+++ Provided data +++

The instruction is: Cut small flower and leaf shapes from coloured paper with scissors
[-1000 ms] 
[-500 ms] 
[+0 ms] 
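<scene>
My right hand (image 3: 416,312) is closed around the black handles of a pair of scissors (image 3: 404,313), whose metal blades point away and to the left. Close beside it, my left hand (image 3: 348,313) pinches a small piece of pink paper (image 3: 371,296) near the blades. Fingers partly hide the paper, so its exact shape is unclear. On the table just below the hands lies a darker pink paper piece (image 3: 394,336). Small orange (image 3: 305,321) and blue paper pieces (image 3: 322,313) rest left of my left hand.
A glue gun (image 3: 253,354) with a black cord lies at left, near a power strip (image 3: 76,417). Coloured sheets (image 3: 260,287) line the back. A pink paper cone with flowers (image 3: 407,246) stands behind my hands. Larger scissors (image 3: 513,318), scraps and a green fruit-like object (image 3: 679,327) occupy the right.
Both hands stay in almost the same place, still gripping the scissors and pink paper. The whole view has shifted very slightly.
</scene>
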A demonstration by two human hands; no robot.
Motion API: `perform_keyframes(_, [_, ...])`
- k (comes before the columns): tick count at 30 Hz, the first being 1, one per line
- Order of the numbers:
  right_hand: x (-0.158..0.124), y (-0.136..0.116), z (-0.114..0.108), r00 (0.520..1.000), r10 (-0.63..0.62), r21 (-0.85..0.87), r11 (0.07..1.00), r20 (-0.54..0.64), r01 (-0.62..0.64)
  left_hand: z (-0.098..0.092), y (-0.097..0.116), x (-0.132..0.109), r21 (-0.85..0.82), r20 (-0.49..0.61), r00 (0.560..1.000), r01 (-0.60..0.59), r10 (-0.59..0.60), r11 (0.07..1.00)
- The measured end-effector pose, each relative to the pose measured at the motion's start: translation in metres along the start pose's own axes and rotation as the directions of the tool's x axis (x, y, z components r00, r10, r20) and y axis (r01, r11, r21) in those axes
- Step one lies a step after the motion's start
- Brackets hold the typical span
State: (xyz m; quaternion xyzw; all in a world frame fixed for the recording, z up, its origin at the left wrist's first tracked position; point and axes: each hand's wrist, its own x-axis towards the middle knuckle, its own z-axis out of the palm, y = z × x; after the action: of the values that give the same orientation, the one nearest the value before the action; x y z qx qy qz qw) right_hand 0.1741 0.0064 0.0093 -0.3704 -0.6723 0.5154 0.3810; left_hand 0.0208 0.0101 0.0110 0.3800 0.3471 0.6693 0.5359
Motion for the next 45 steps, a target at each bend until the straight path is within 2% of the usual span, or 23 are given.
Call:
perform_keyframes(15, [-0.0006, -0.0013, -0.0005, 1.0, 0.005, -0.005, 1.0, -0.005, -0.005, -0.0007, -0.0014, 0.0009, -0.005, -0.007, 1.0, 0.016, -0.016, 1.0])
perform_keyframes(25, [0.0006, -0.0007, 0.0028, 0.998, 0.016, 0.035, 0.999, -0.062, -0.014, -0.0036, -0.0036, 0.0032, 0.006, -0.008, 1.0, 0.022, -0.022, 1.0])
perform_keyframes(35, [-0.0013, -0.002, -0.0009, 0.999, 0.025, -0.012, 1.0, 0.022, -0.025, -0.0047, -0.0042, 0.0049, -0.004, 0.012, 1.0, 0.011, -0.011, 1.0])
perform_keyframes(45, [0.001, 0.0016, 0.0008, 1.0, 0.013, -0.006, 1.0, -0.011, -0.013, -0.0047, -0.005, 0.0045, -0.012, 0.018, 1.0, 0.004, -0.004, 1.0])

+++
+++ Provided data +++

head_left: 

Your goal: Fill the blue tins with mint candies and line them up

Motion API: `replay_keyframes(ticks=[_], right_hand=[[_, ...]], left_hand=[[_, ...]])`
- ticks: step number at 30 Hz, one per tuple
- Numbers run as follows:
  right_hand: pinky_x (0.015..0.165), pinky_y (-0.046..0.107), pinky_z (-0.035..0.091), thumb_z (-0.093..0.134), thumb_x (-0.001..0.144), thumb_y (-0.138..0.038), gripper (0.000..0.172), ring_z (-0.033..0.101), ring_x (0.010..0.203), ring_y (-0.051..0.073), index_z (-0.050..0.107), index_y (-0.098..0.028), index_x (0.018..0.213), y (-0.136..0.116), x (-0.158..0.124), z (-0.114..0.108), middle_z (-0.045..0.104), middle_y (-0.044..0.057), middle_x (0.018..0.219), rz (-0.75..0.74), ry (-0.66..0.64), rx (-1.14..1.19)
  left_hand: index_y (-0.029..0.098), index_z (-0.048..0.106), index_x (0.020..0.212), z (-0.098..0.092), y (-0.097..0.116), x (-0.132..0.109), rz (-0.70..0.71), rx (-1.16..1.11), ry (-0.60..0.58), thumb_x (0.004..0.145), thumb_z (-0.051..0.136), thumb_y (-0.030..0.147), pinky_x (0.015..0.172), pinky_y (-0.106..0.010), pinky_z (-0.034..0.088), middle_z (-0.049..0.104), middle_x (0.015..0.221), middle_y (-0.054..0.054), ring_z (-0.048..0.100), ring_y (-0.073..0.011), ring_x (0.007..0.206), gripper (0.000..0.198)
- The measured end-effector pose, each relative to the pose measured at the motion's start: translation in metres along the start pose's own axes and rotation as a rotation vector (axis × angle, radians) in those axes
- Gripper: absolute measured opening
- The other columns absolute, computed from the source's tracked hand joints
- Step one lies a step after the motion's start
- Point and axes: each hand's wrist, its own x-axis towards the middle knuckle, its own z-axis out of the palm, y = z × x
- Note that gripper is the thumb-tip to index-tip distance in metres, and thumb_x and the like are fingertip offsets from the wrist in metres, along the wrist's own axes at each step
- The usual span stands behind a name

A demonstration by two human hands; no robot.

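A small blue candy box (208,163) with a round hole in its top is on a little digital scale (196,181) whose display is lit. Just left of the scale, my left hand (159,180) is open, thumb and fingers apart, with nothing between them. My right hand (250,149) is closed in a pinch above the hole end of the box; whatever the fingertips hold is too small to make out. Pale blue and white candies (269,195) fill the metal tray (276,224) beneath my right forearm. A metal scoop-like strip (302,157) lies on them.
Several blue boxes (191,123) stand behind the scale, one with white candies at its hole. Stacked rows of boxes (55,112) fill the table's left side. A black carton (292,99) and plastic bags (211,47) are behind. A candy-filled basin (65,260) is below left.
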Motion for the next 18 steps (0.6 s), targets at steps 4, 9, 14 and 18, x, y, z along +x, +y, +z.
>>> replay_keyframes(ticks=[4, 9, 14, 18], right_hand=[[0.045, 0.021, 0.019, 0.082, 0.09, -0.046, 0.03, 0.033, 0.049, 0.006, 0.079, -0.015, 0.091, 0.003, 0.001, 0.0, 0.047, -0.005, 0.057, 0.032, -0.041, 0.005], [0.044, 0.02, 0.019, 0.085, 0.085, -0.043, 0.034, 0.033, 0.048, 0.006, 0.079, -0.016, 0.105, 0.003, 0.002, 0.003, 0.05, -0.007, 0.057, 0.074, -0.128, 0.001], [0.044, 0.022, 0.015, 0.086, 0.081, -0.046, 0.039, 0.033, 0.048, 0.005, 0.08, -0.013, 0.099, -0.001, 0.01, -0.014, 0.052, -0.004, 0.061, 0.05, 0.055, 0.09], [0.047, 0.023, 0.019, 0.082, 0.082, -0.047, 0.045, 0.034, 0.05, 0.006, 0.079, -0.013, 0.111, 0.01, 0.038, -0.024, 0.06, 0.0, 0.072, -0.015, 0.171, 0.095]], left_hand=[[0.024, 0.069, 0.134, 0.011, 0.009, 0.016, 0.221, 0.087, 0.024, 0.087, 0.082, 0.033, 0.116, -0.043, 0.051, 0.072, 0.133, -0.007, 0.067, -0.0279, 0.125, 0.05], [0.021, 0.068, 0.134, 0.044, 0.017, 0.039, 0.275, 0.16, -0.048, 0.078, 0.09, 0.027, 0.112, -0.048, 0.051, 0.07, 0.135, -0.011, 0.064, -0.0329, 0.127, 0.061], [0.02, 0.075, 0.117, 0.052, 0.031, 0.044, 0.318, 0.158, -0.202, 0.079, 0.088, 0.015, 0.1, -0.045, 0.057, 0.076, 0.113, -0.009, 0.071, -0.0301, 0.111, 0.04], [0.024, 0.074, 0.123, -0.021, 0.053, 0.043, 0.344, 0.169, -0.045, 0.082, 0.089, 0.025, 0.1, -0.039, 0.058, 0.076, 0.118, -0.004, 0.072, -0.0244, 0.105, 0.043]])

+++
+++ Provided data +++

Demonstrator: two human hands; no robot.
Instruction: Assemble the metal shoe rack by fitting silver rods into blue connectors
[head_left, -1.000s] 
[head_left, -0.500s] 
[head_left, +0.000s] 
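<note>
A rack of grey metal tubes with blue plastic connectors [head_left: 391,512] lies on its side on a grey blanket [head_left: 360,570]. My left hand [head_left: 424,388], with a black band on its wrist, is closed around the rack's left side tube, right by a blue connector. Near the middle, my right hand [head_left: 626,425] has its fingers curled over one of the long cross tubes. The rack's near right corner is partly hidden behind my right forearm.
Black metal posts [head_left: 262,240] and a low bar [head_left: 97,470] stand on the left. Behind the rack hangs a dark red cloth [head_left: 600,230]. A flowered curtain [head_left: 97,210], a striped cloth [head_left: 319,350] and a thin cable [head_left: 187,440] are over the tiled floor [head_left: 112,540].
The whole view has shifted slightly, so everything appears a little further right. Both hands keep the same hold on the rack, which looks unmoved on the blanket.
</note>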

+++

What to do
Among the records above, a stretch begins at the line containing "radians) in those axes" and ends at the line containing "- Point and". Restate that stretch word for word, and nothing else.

Written response
- The measured end-effector pose, each relative to the pose measured at the motion's start: translation in metres along the start pose's own axes and rotation as a rotation vector (axis × angle, radians) in those axes
- Gripper: absolute measured opening
- The other columns absolute, computed from the source's tracked hand joints
- Step one lies a step after the motion's start
- Point and axes: each hand's wrist, its own x-axis towards the middle knuckle, its own z-axis out of the palm, y = z × x

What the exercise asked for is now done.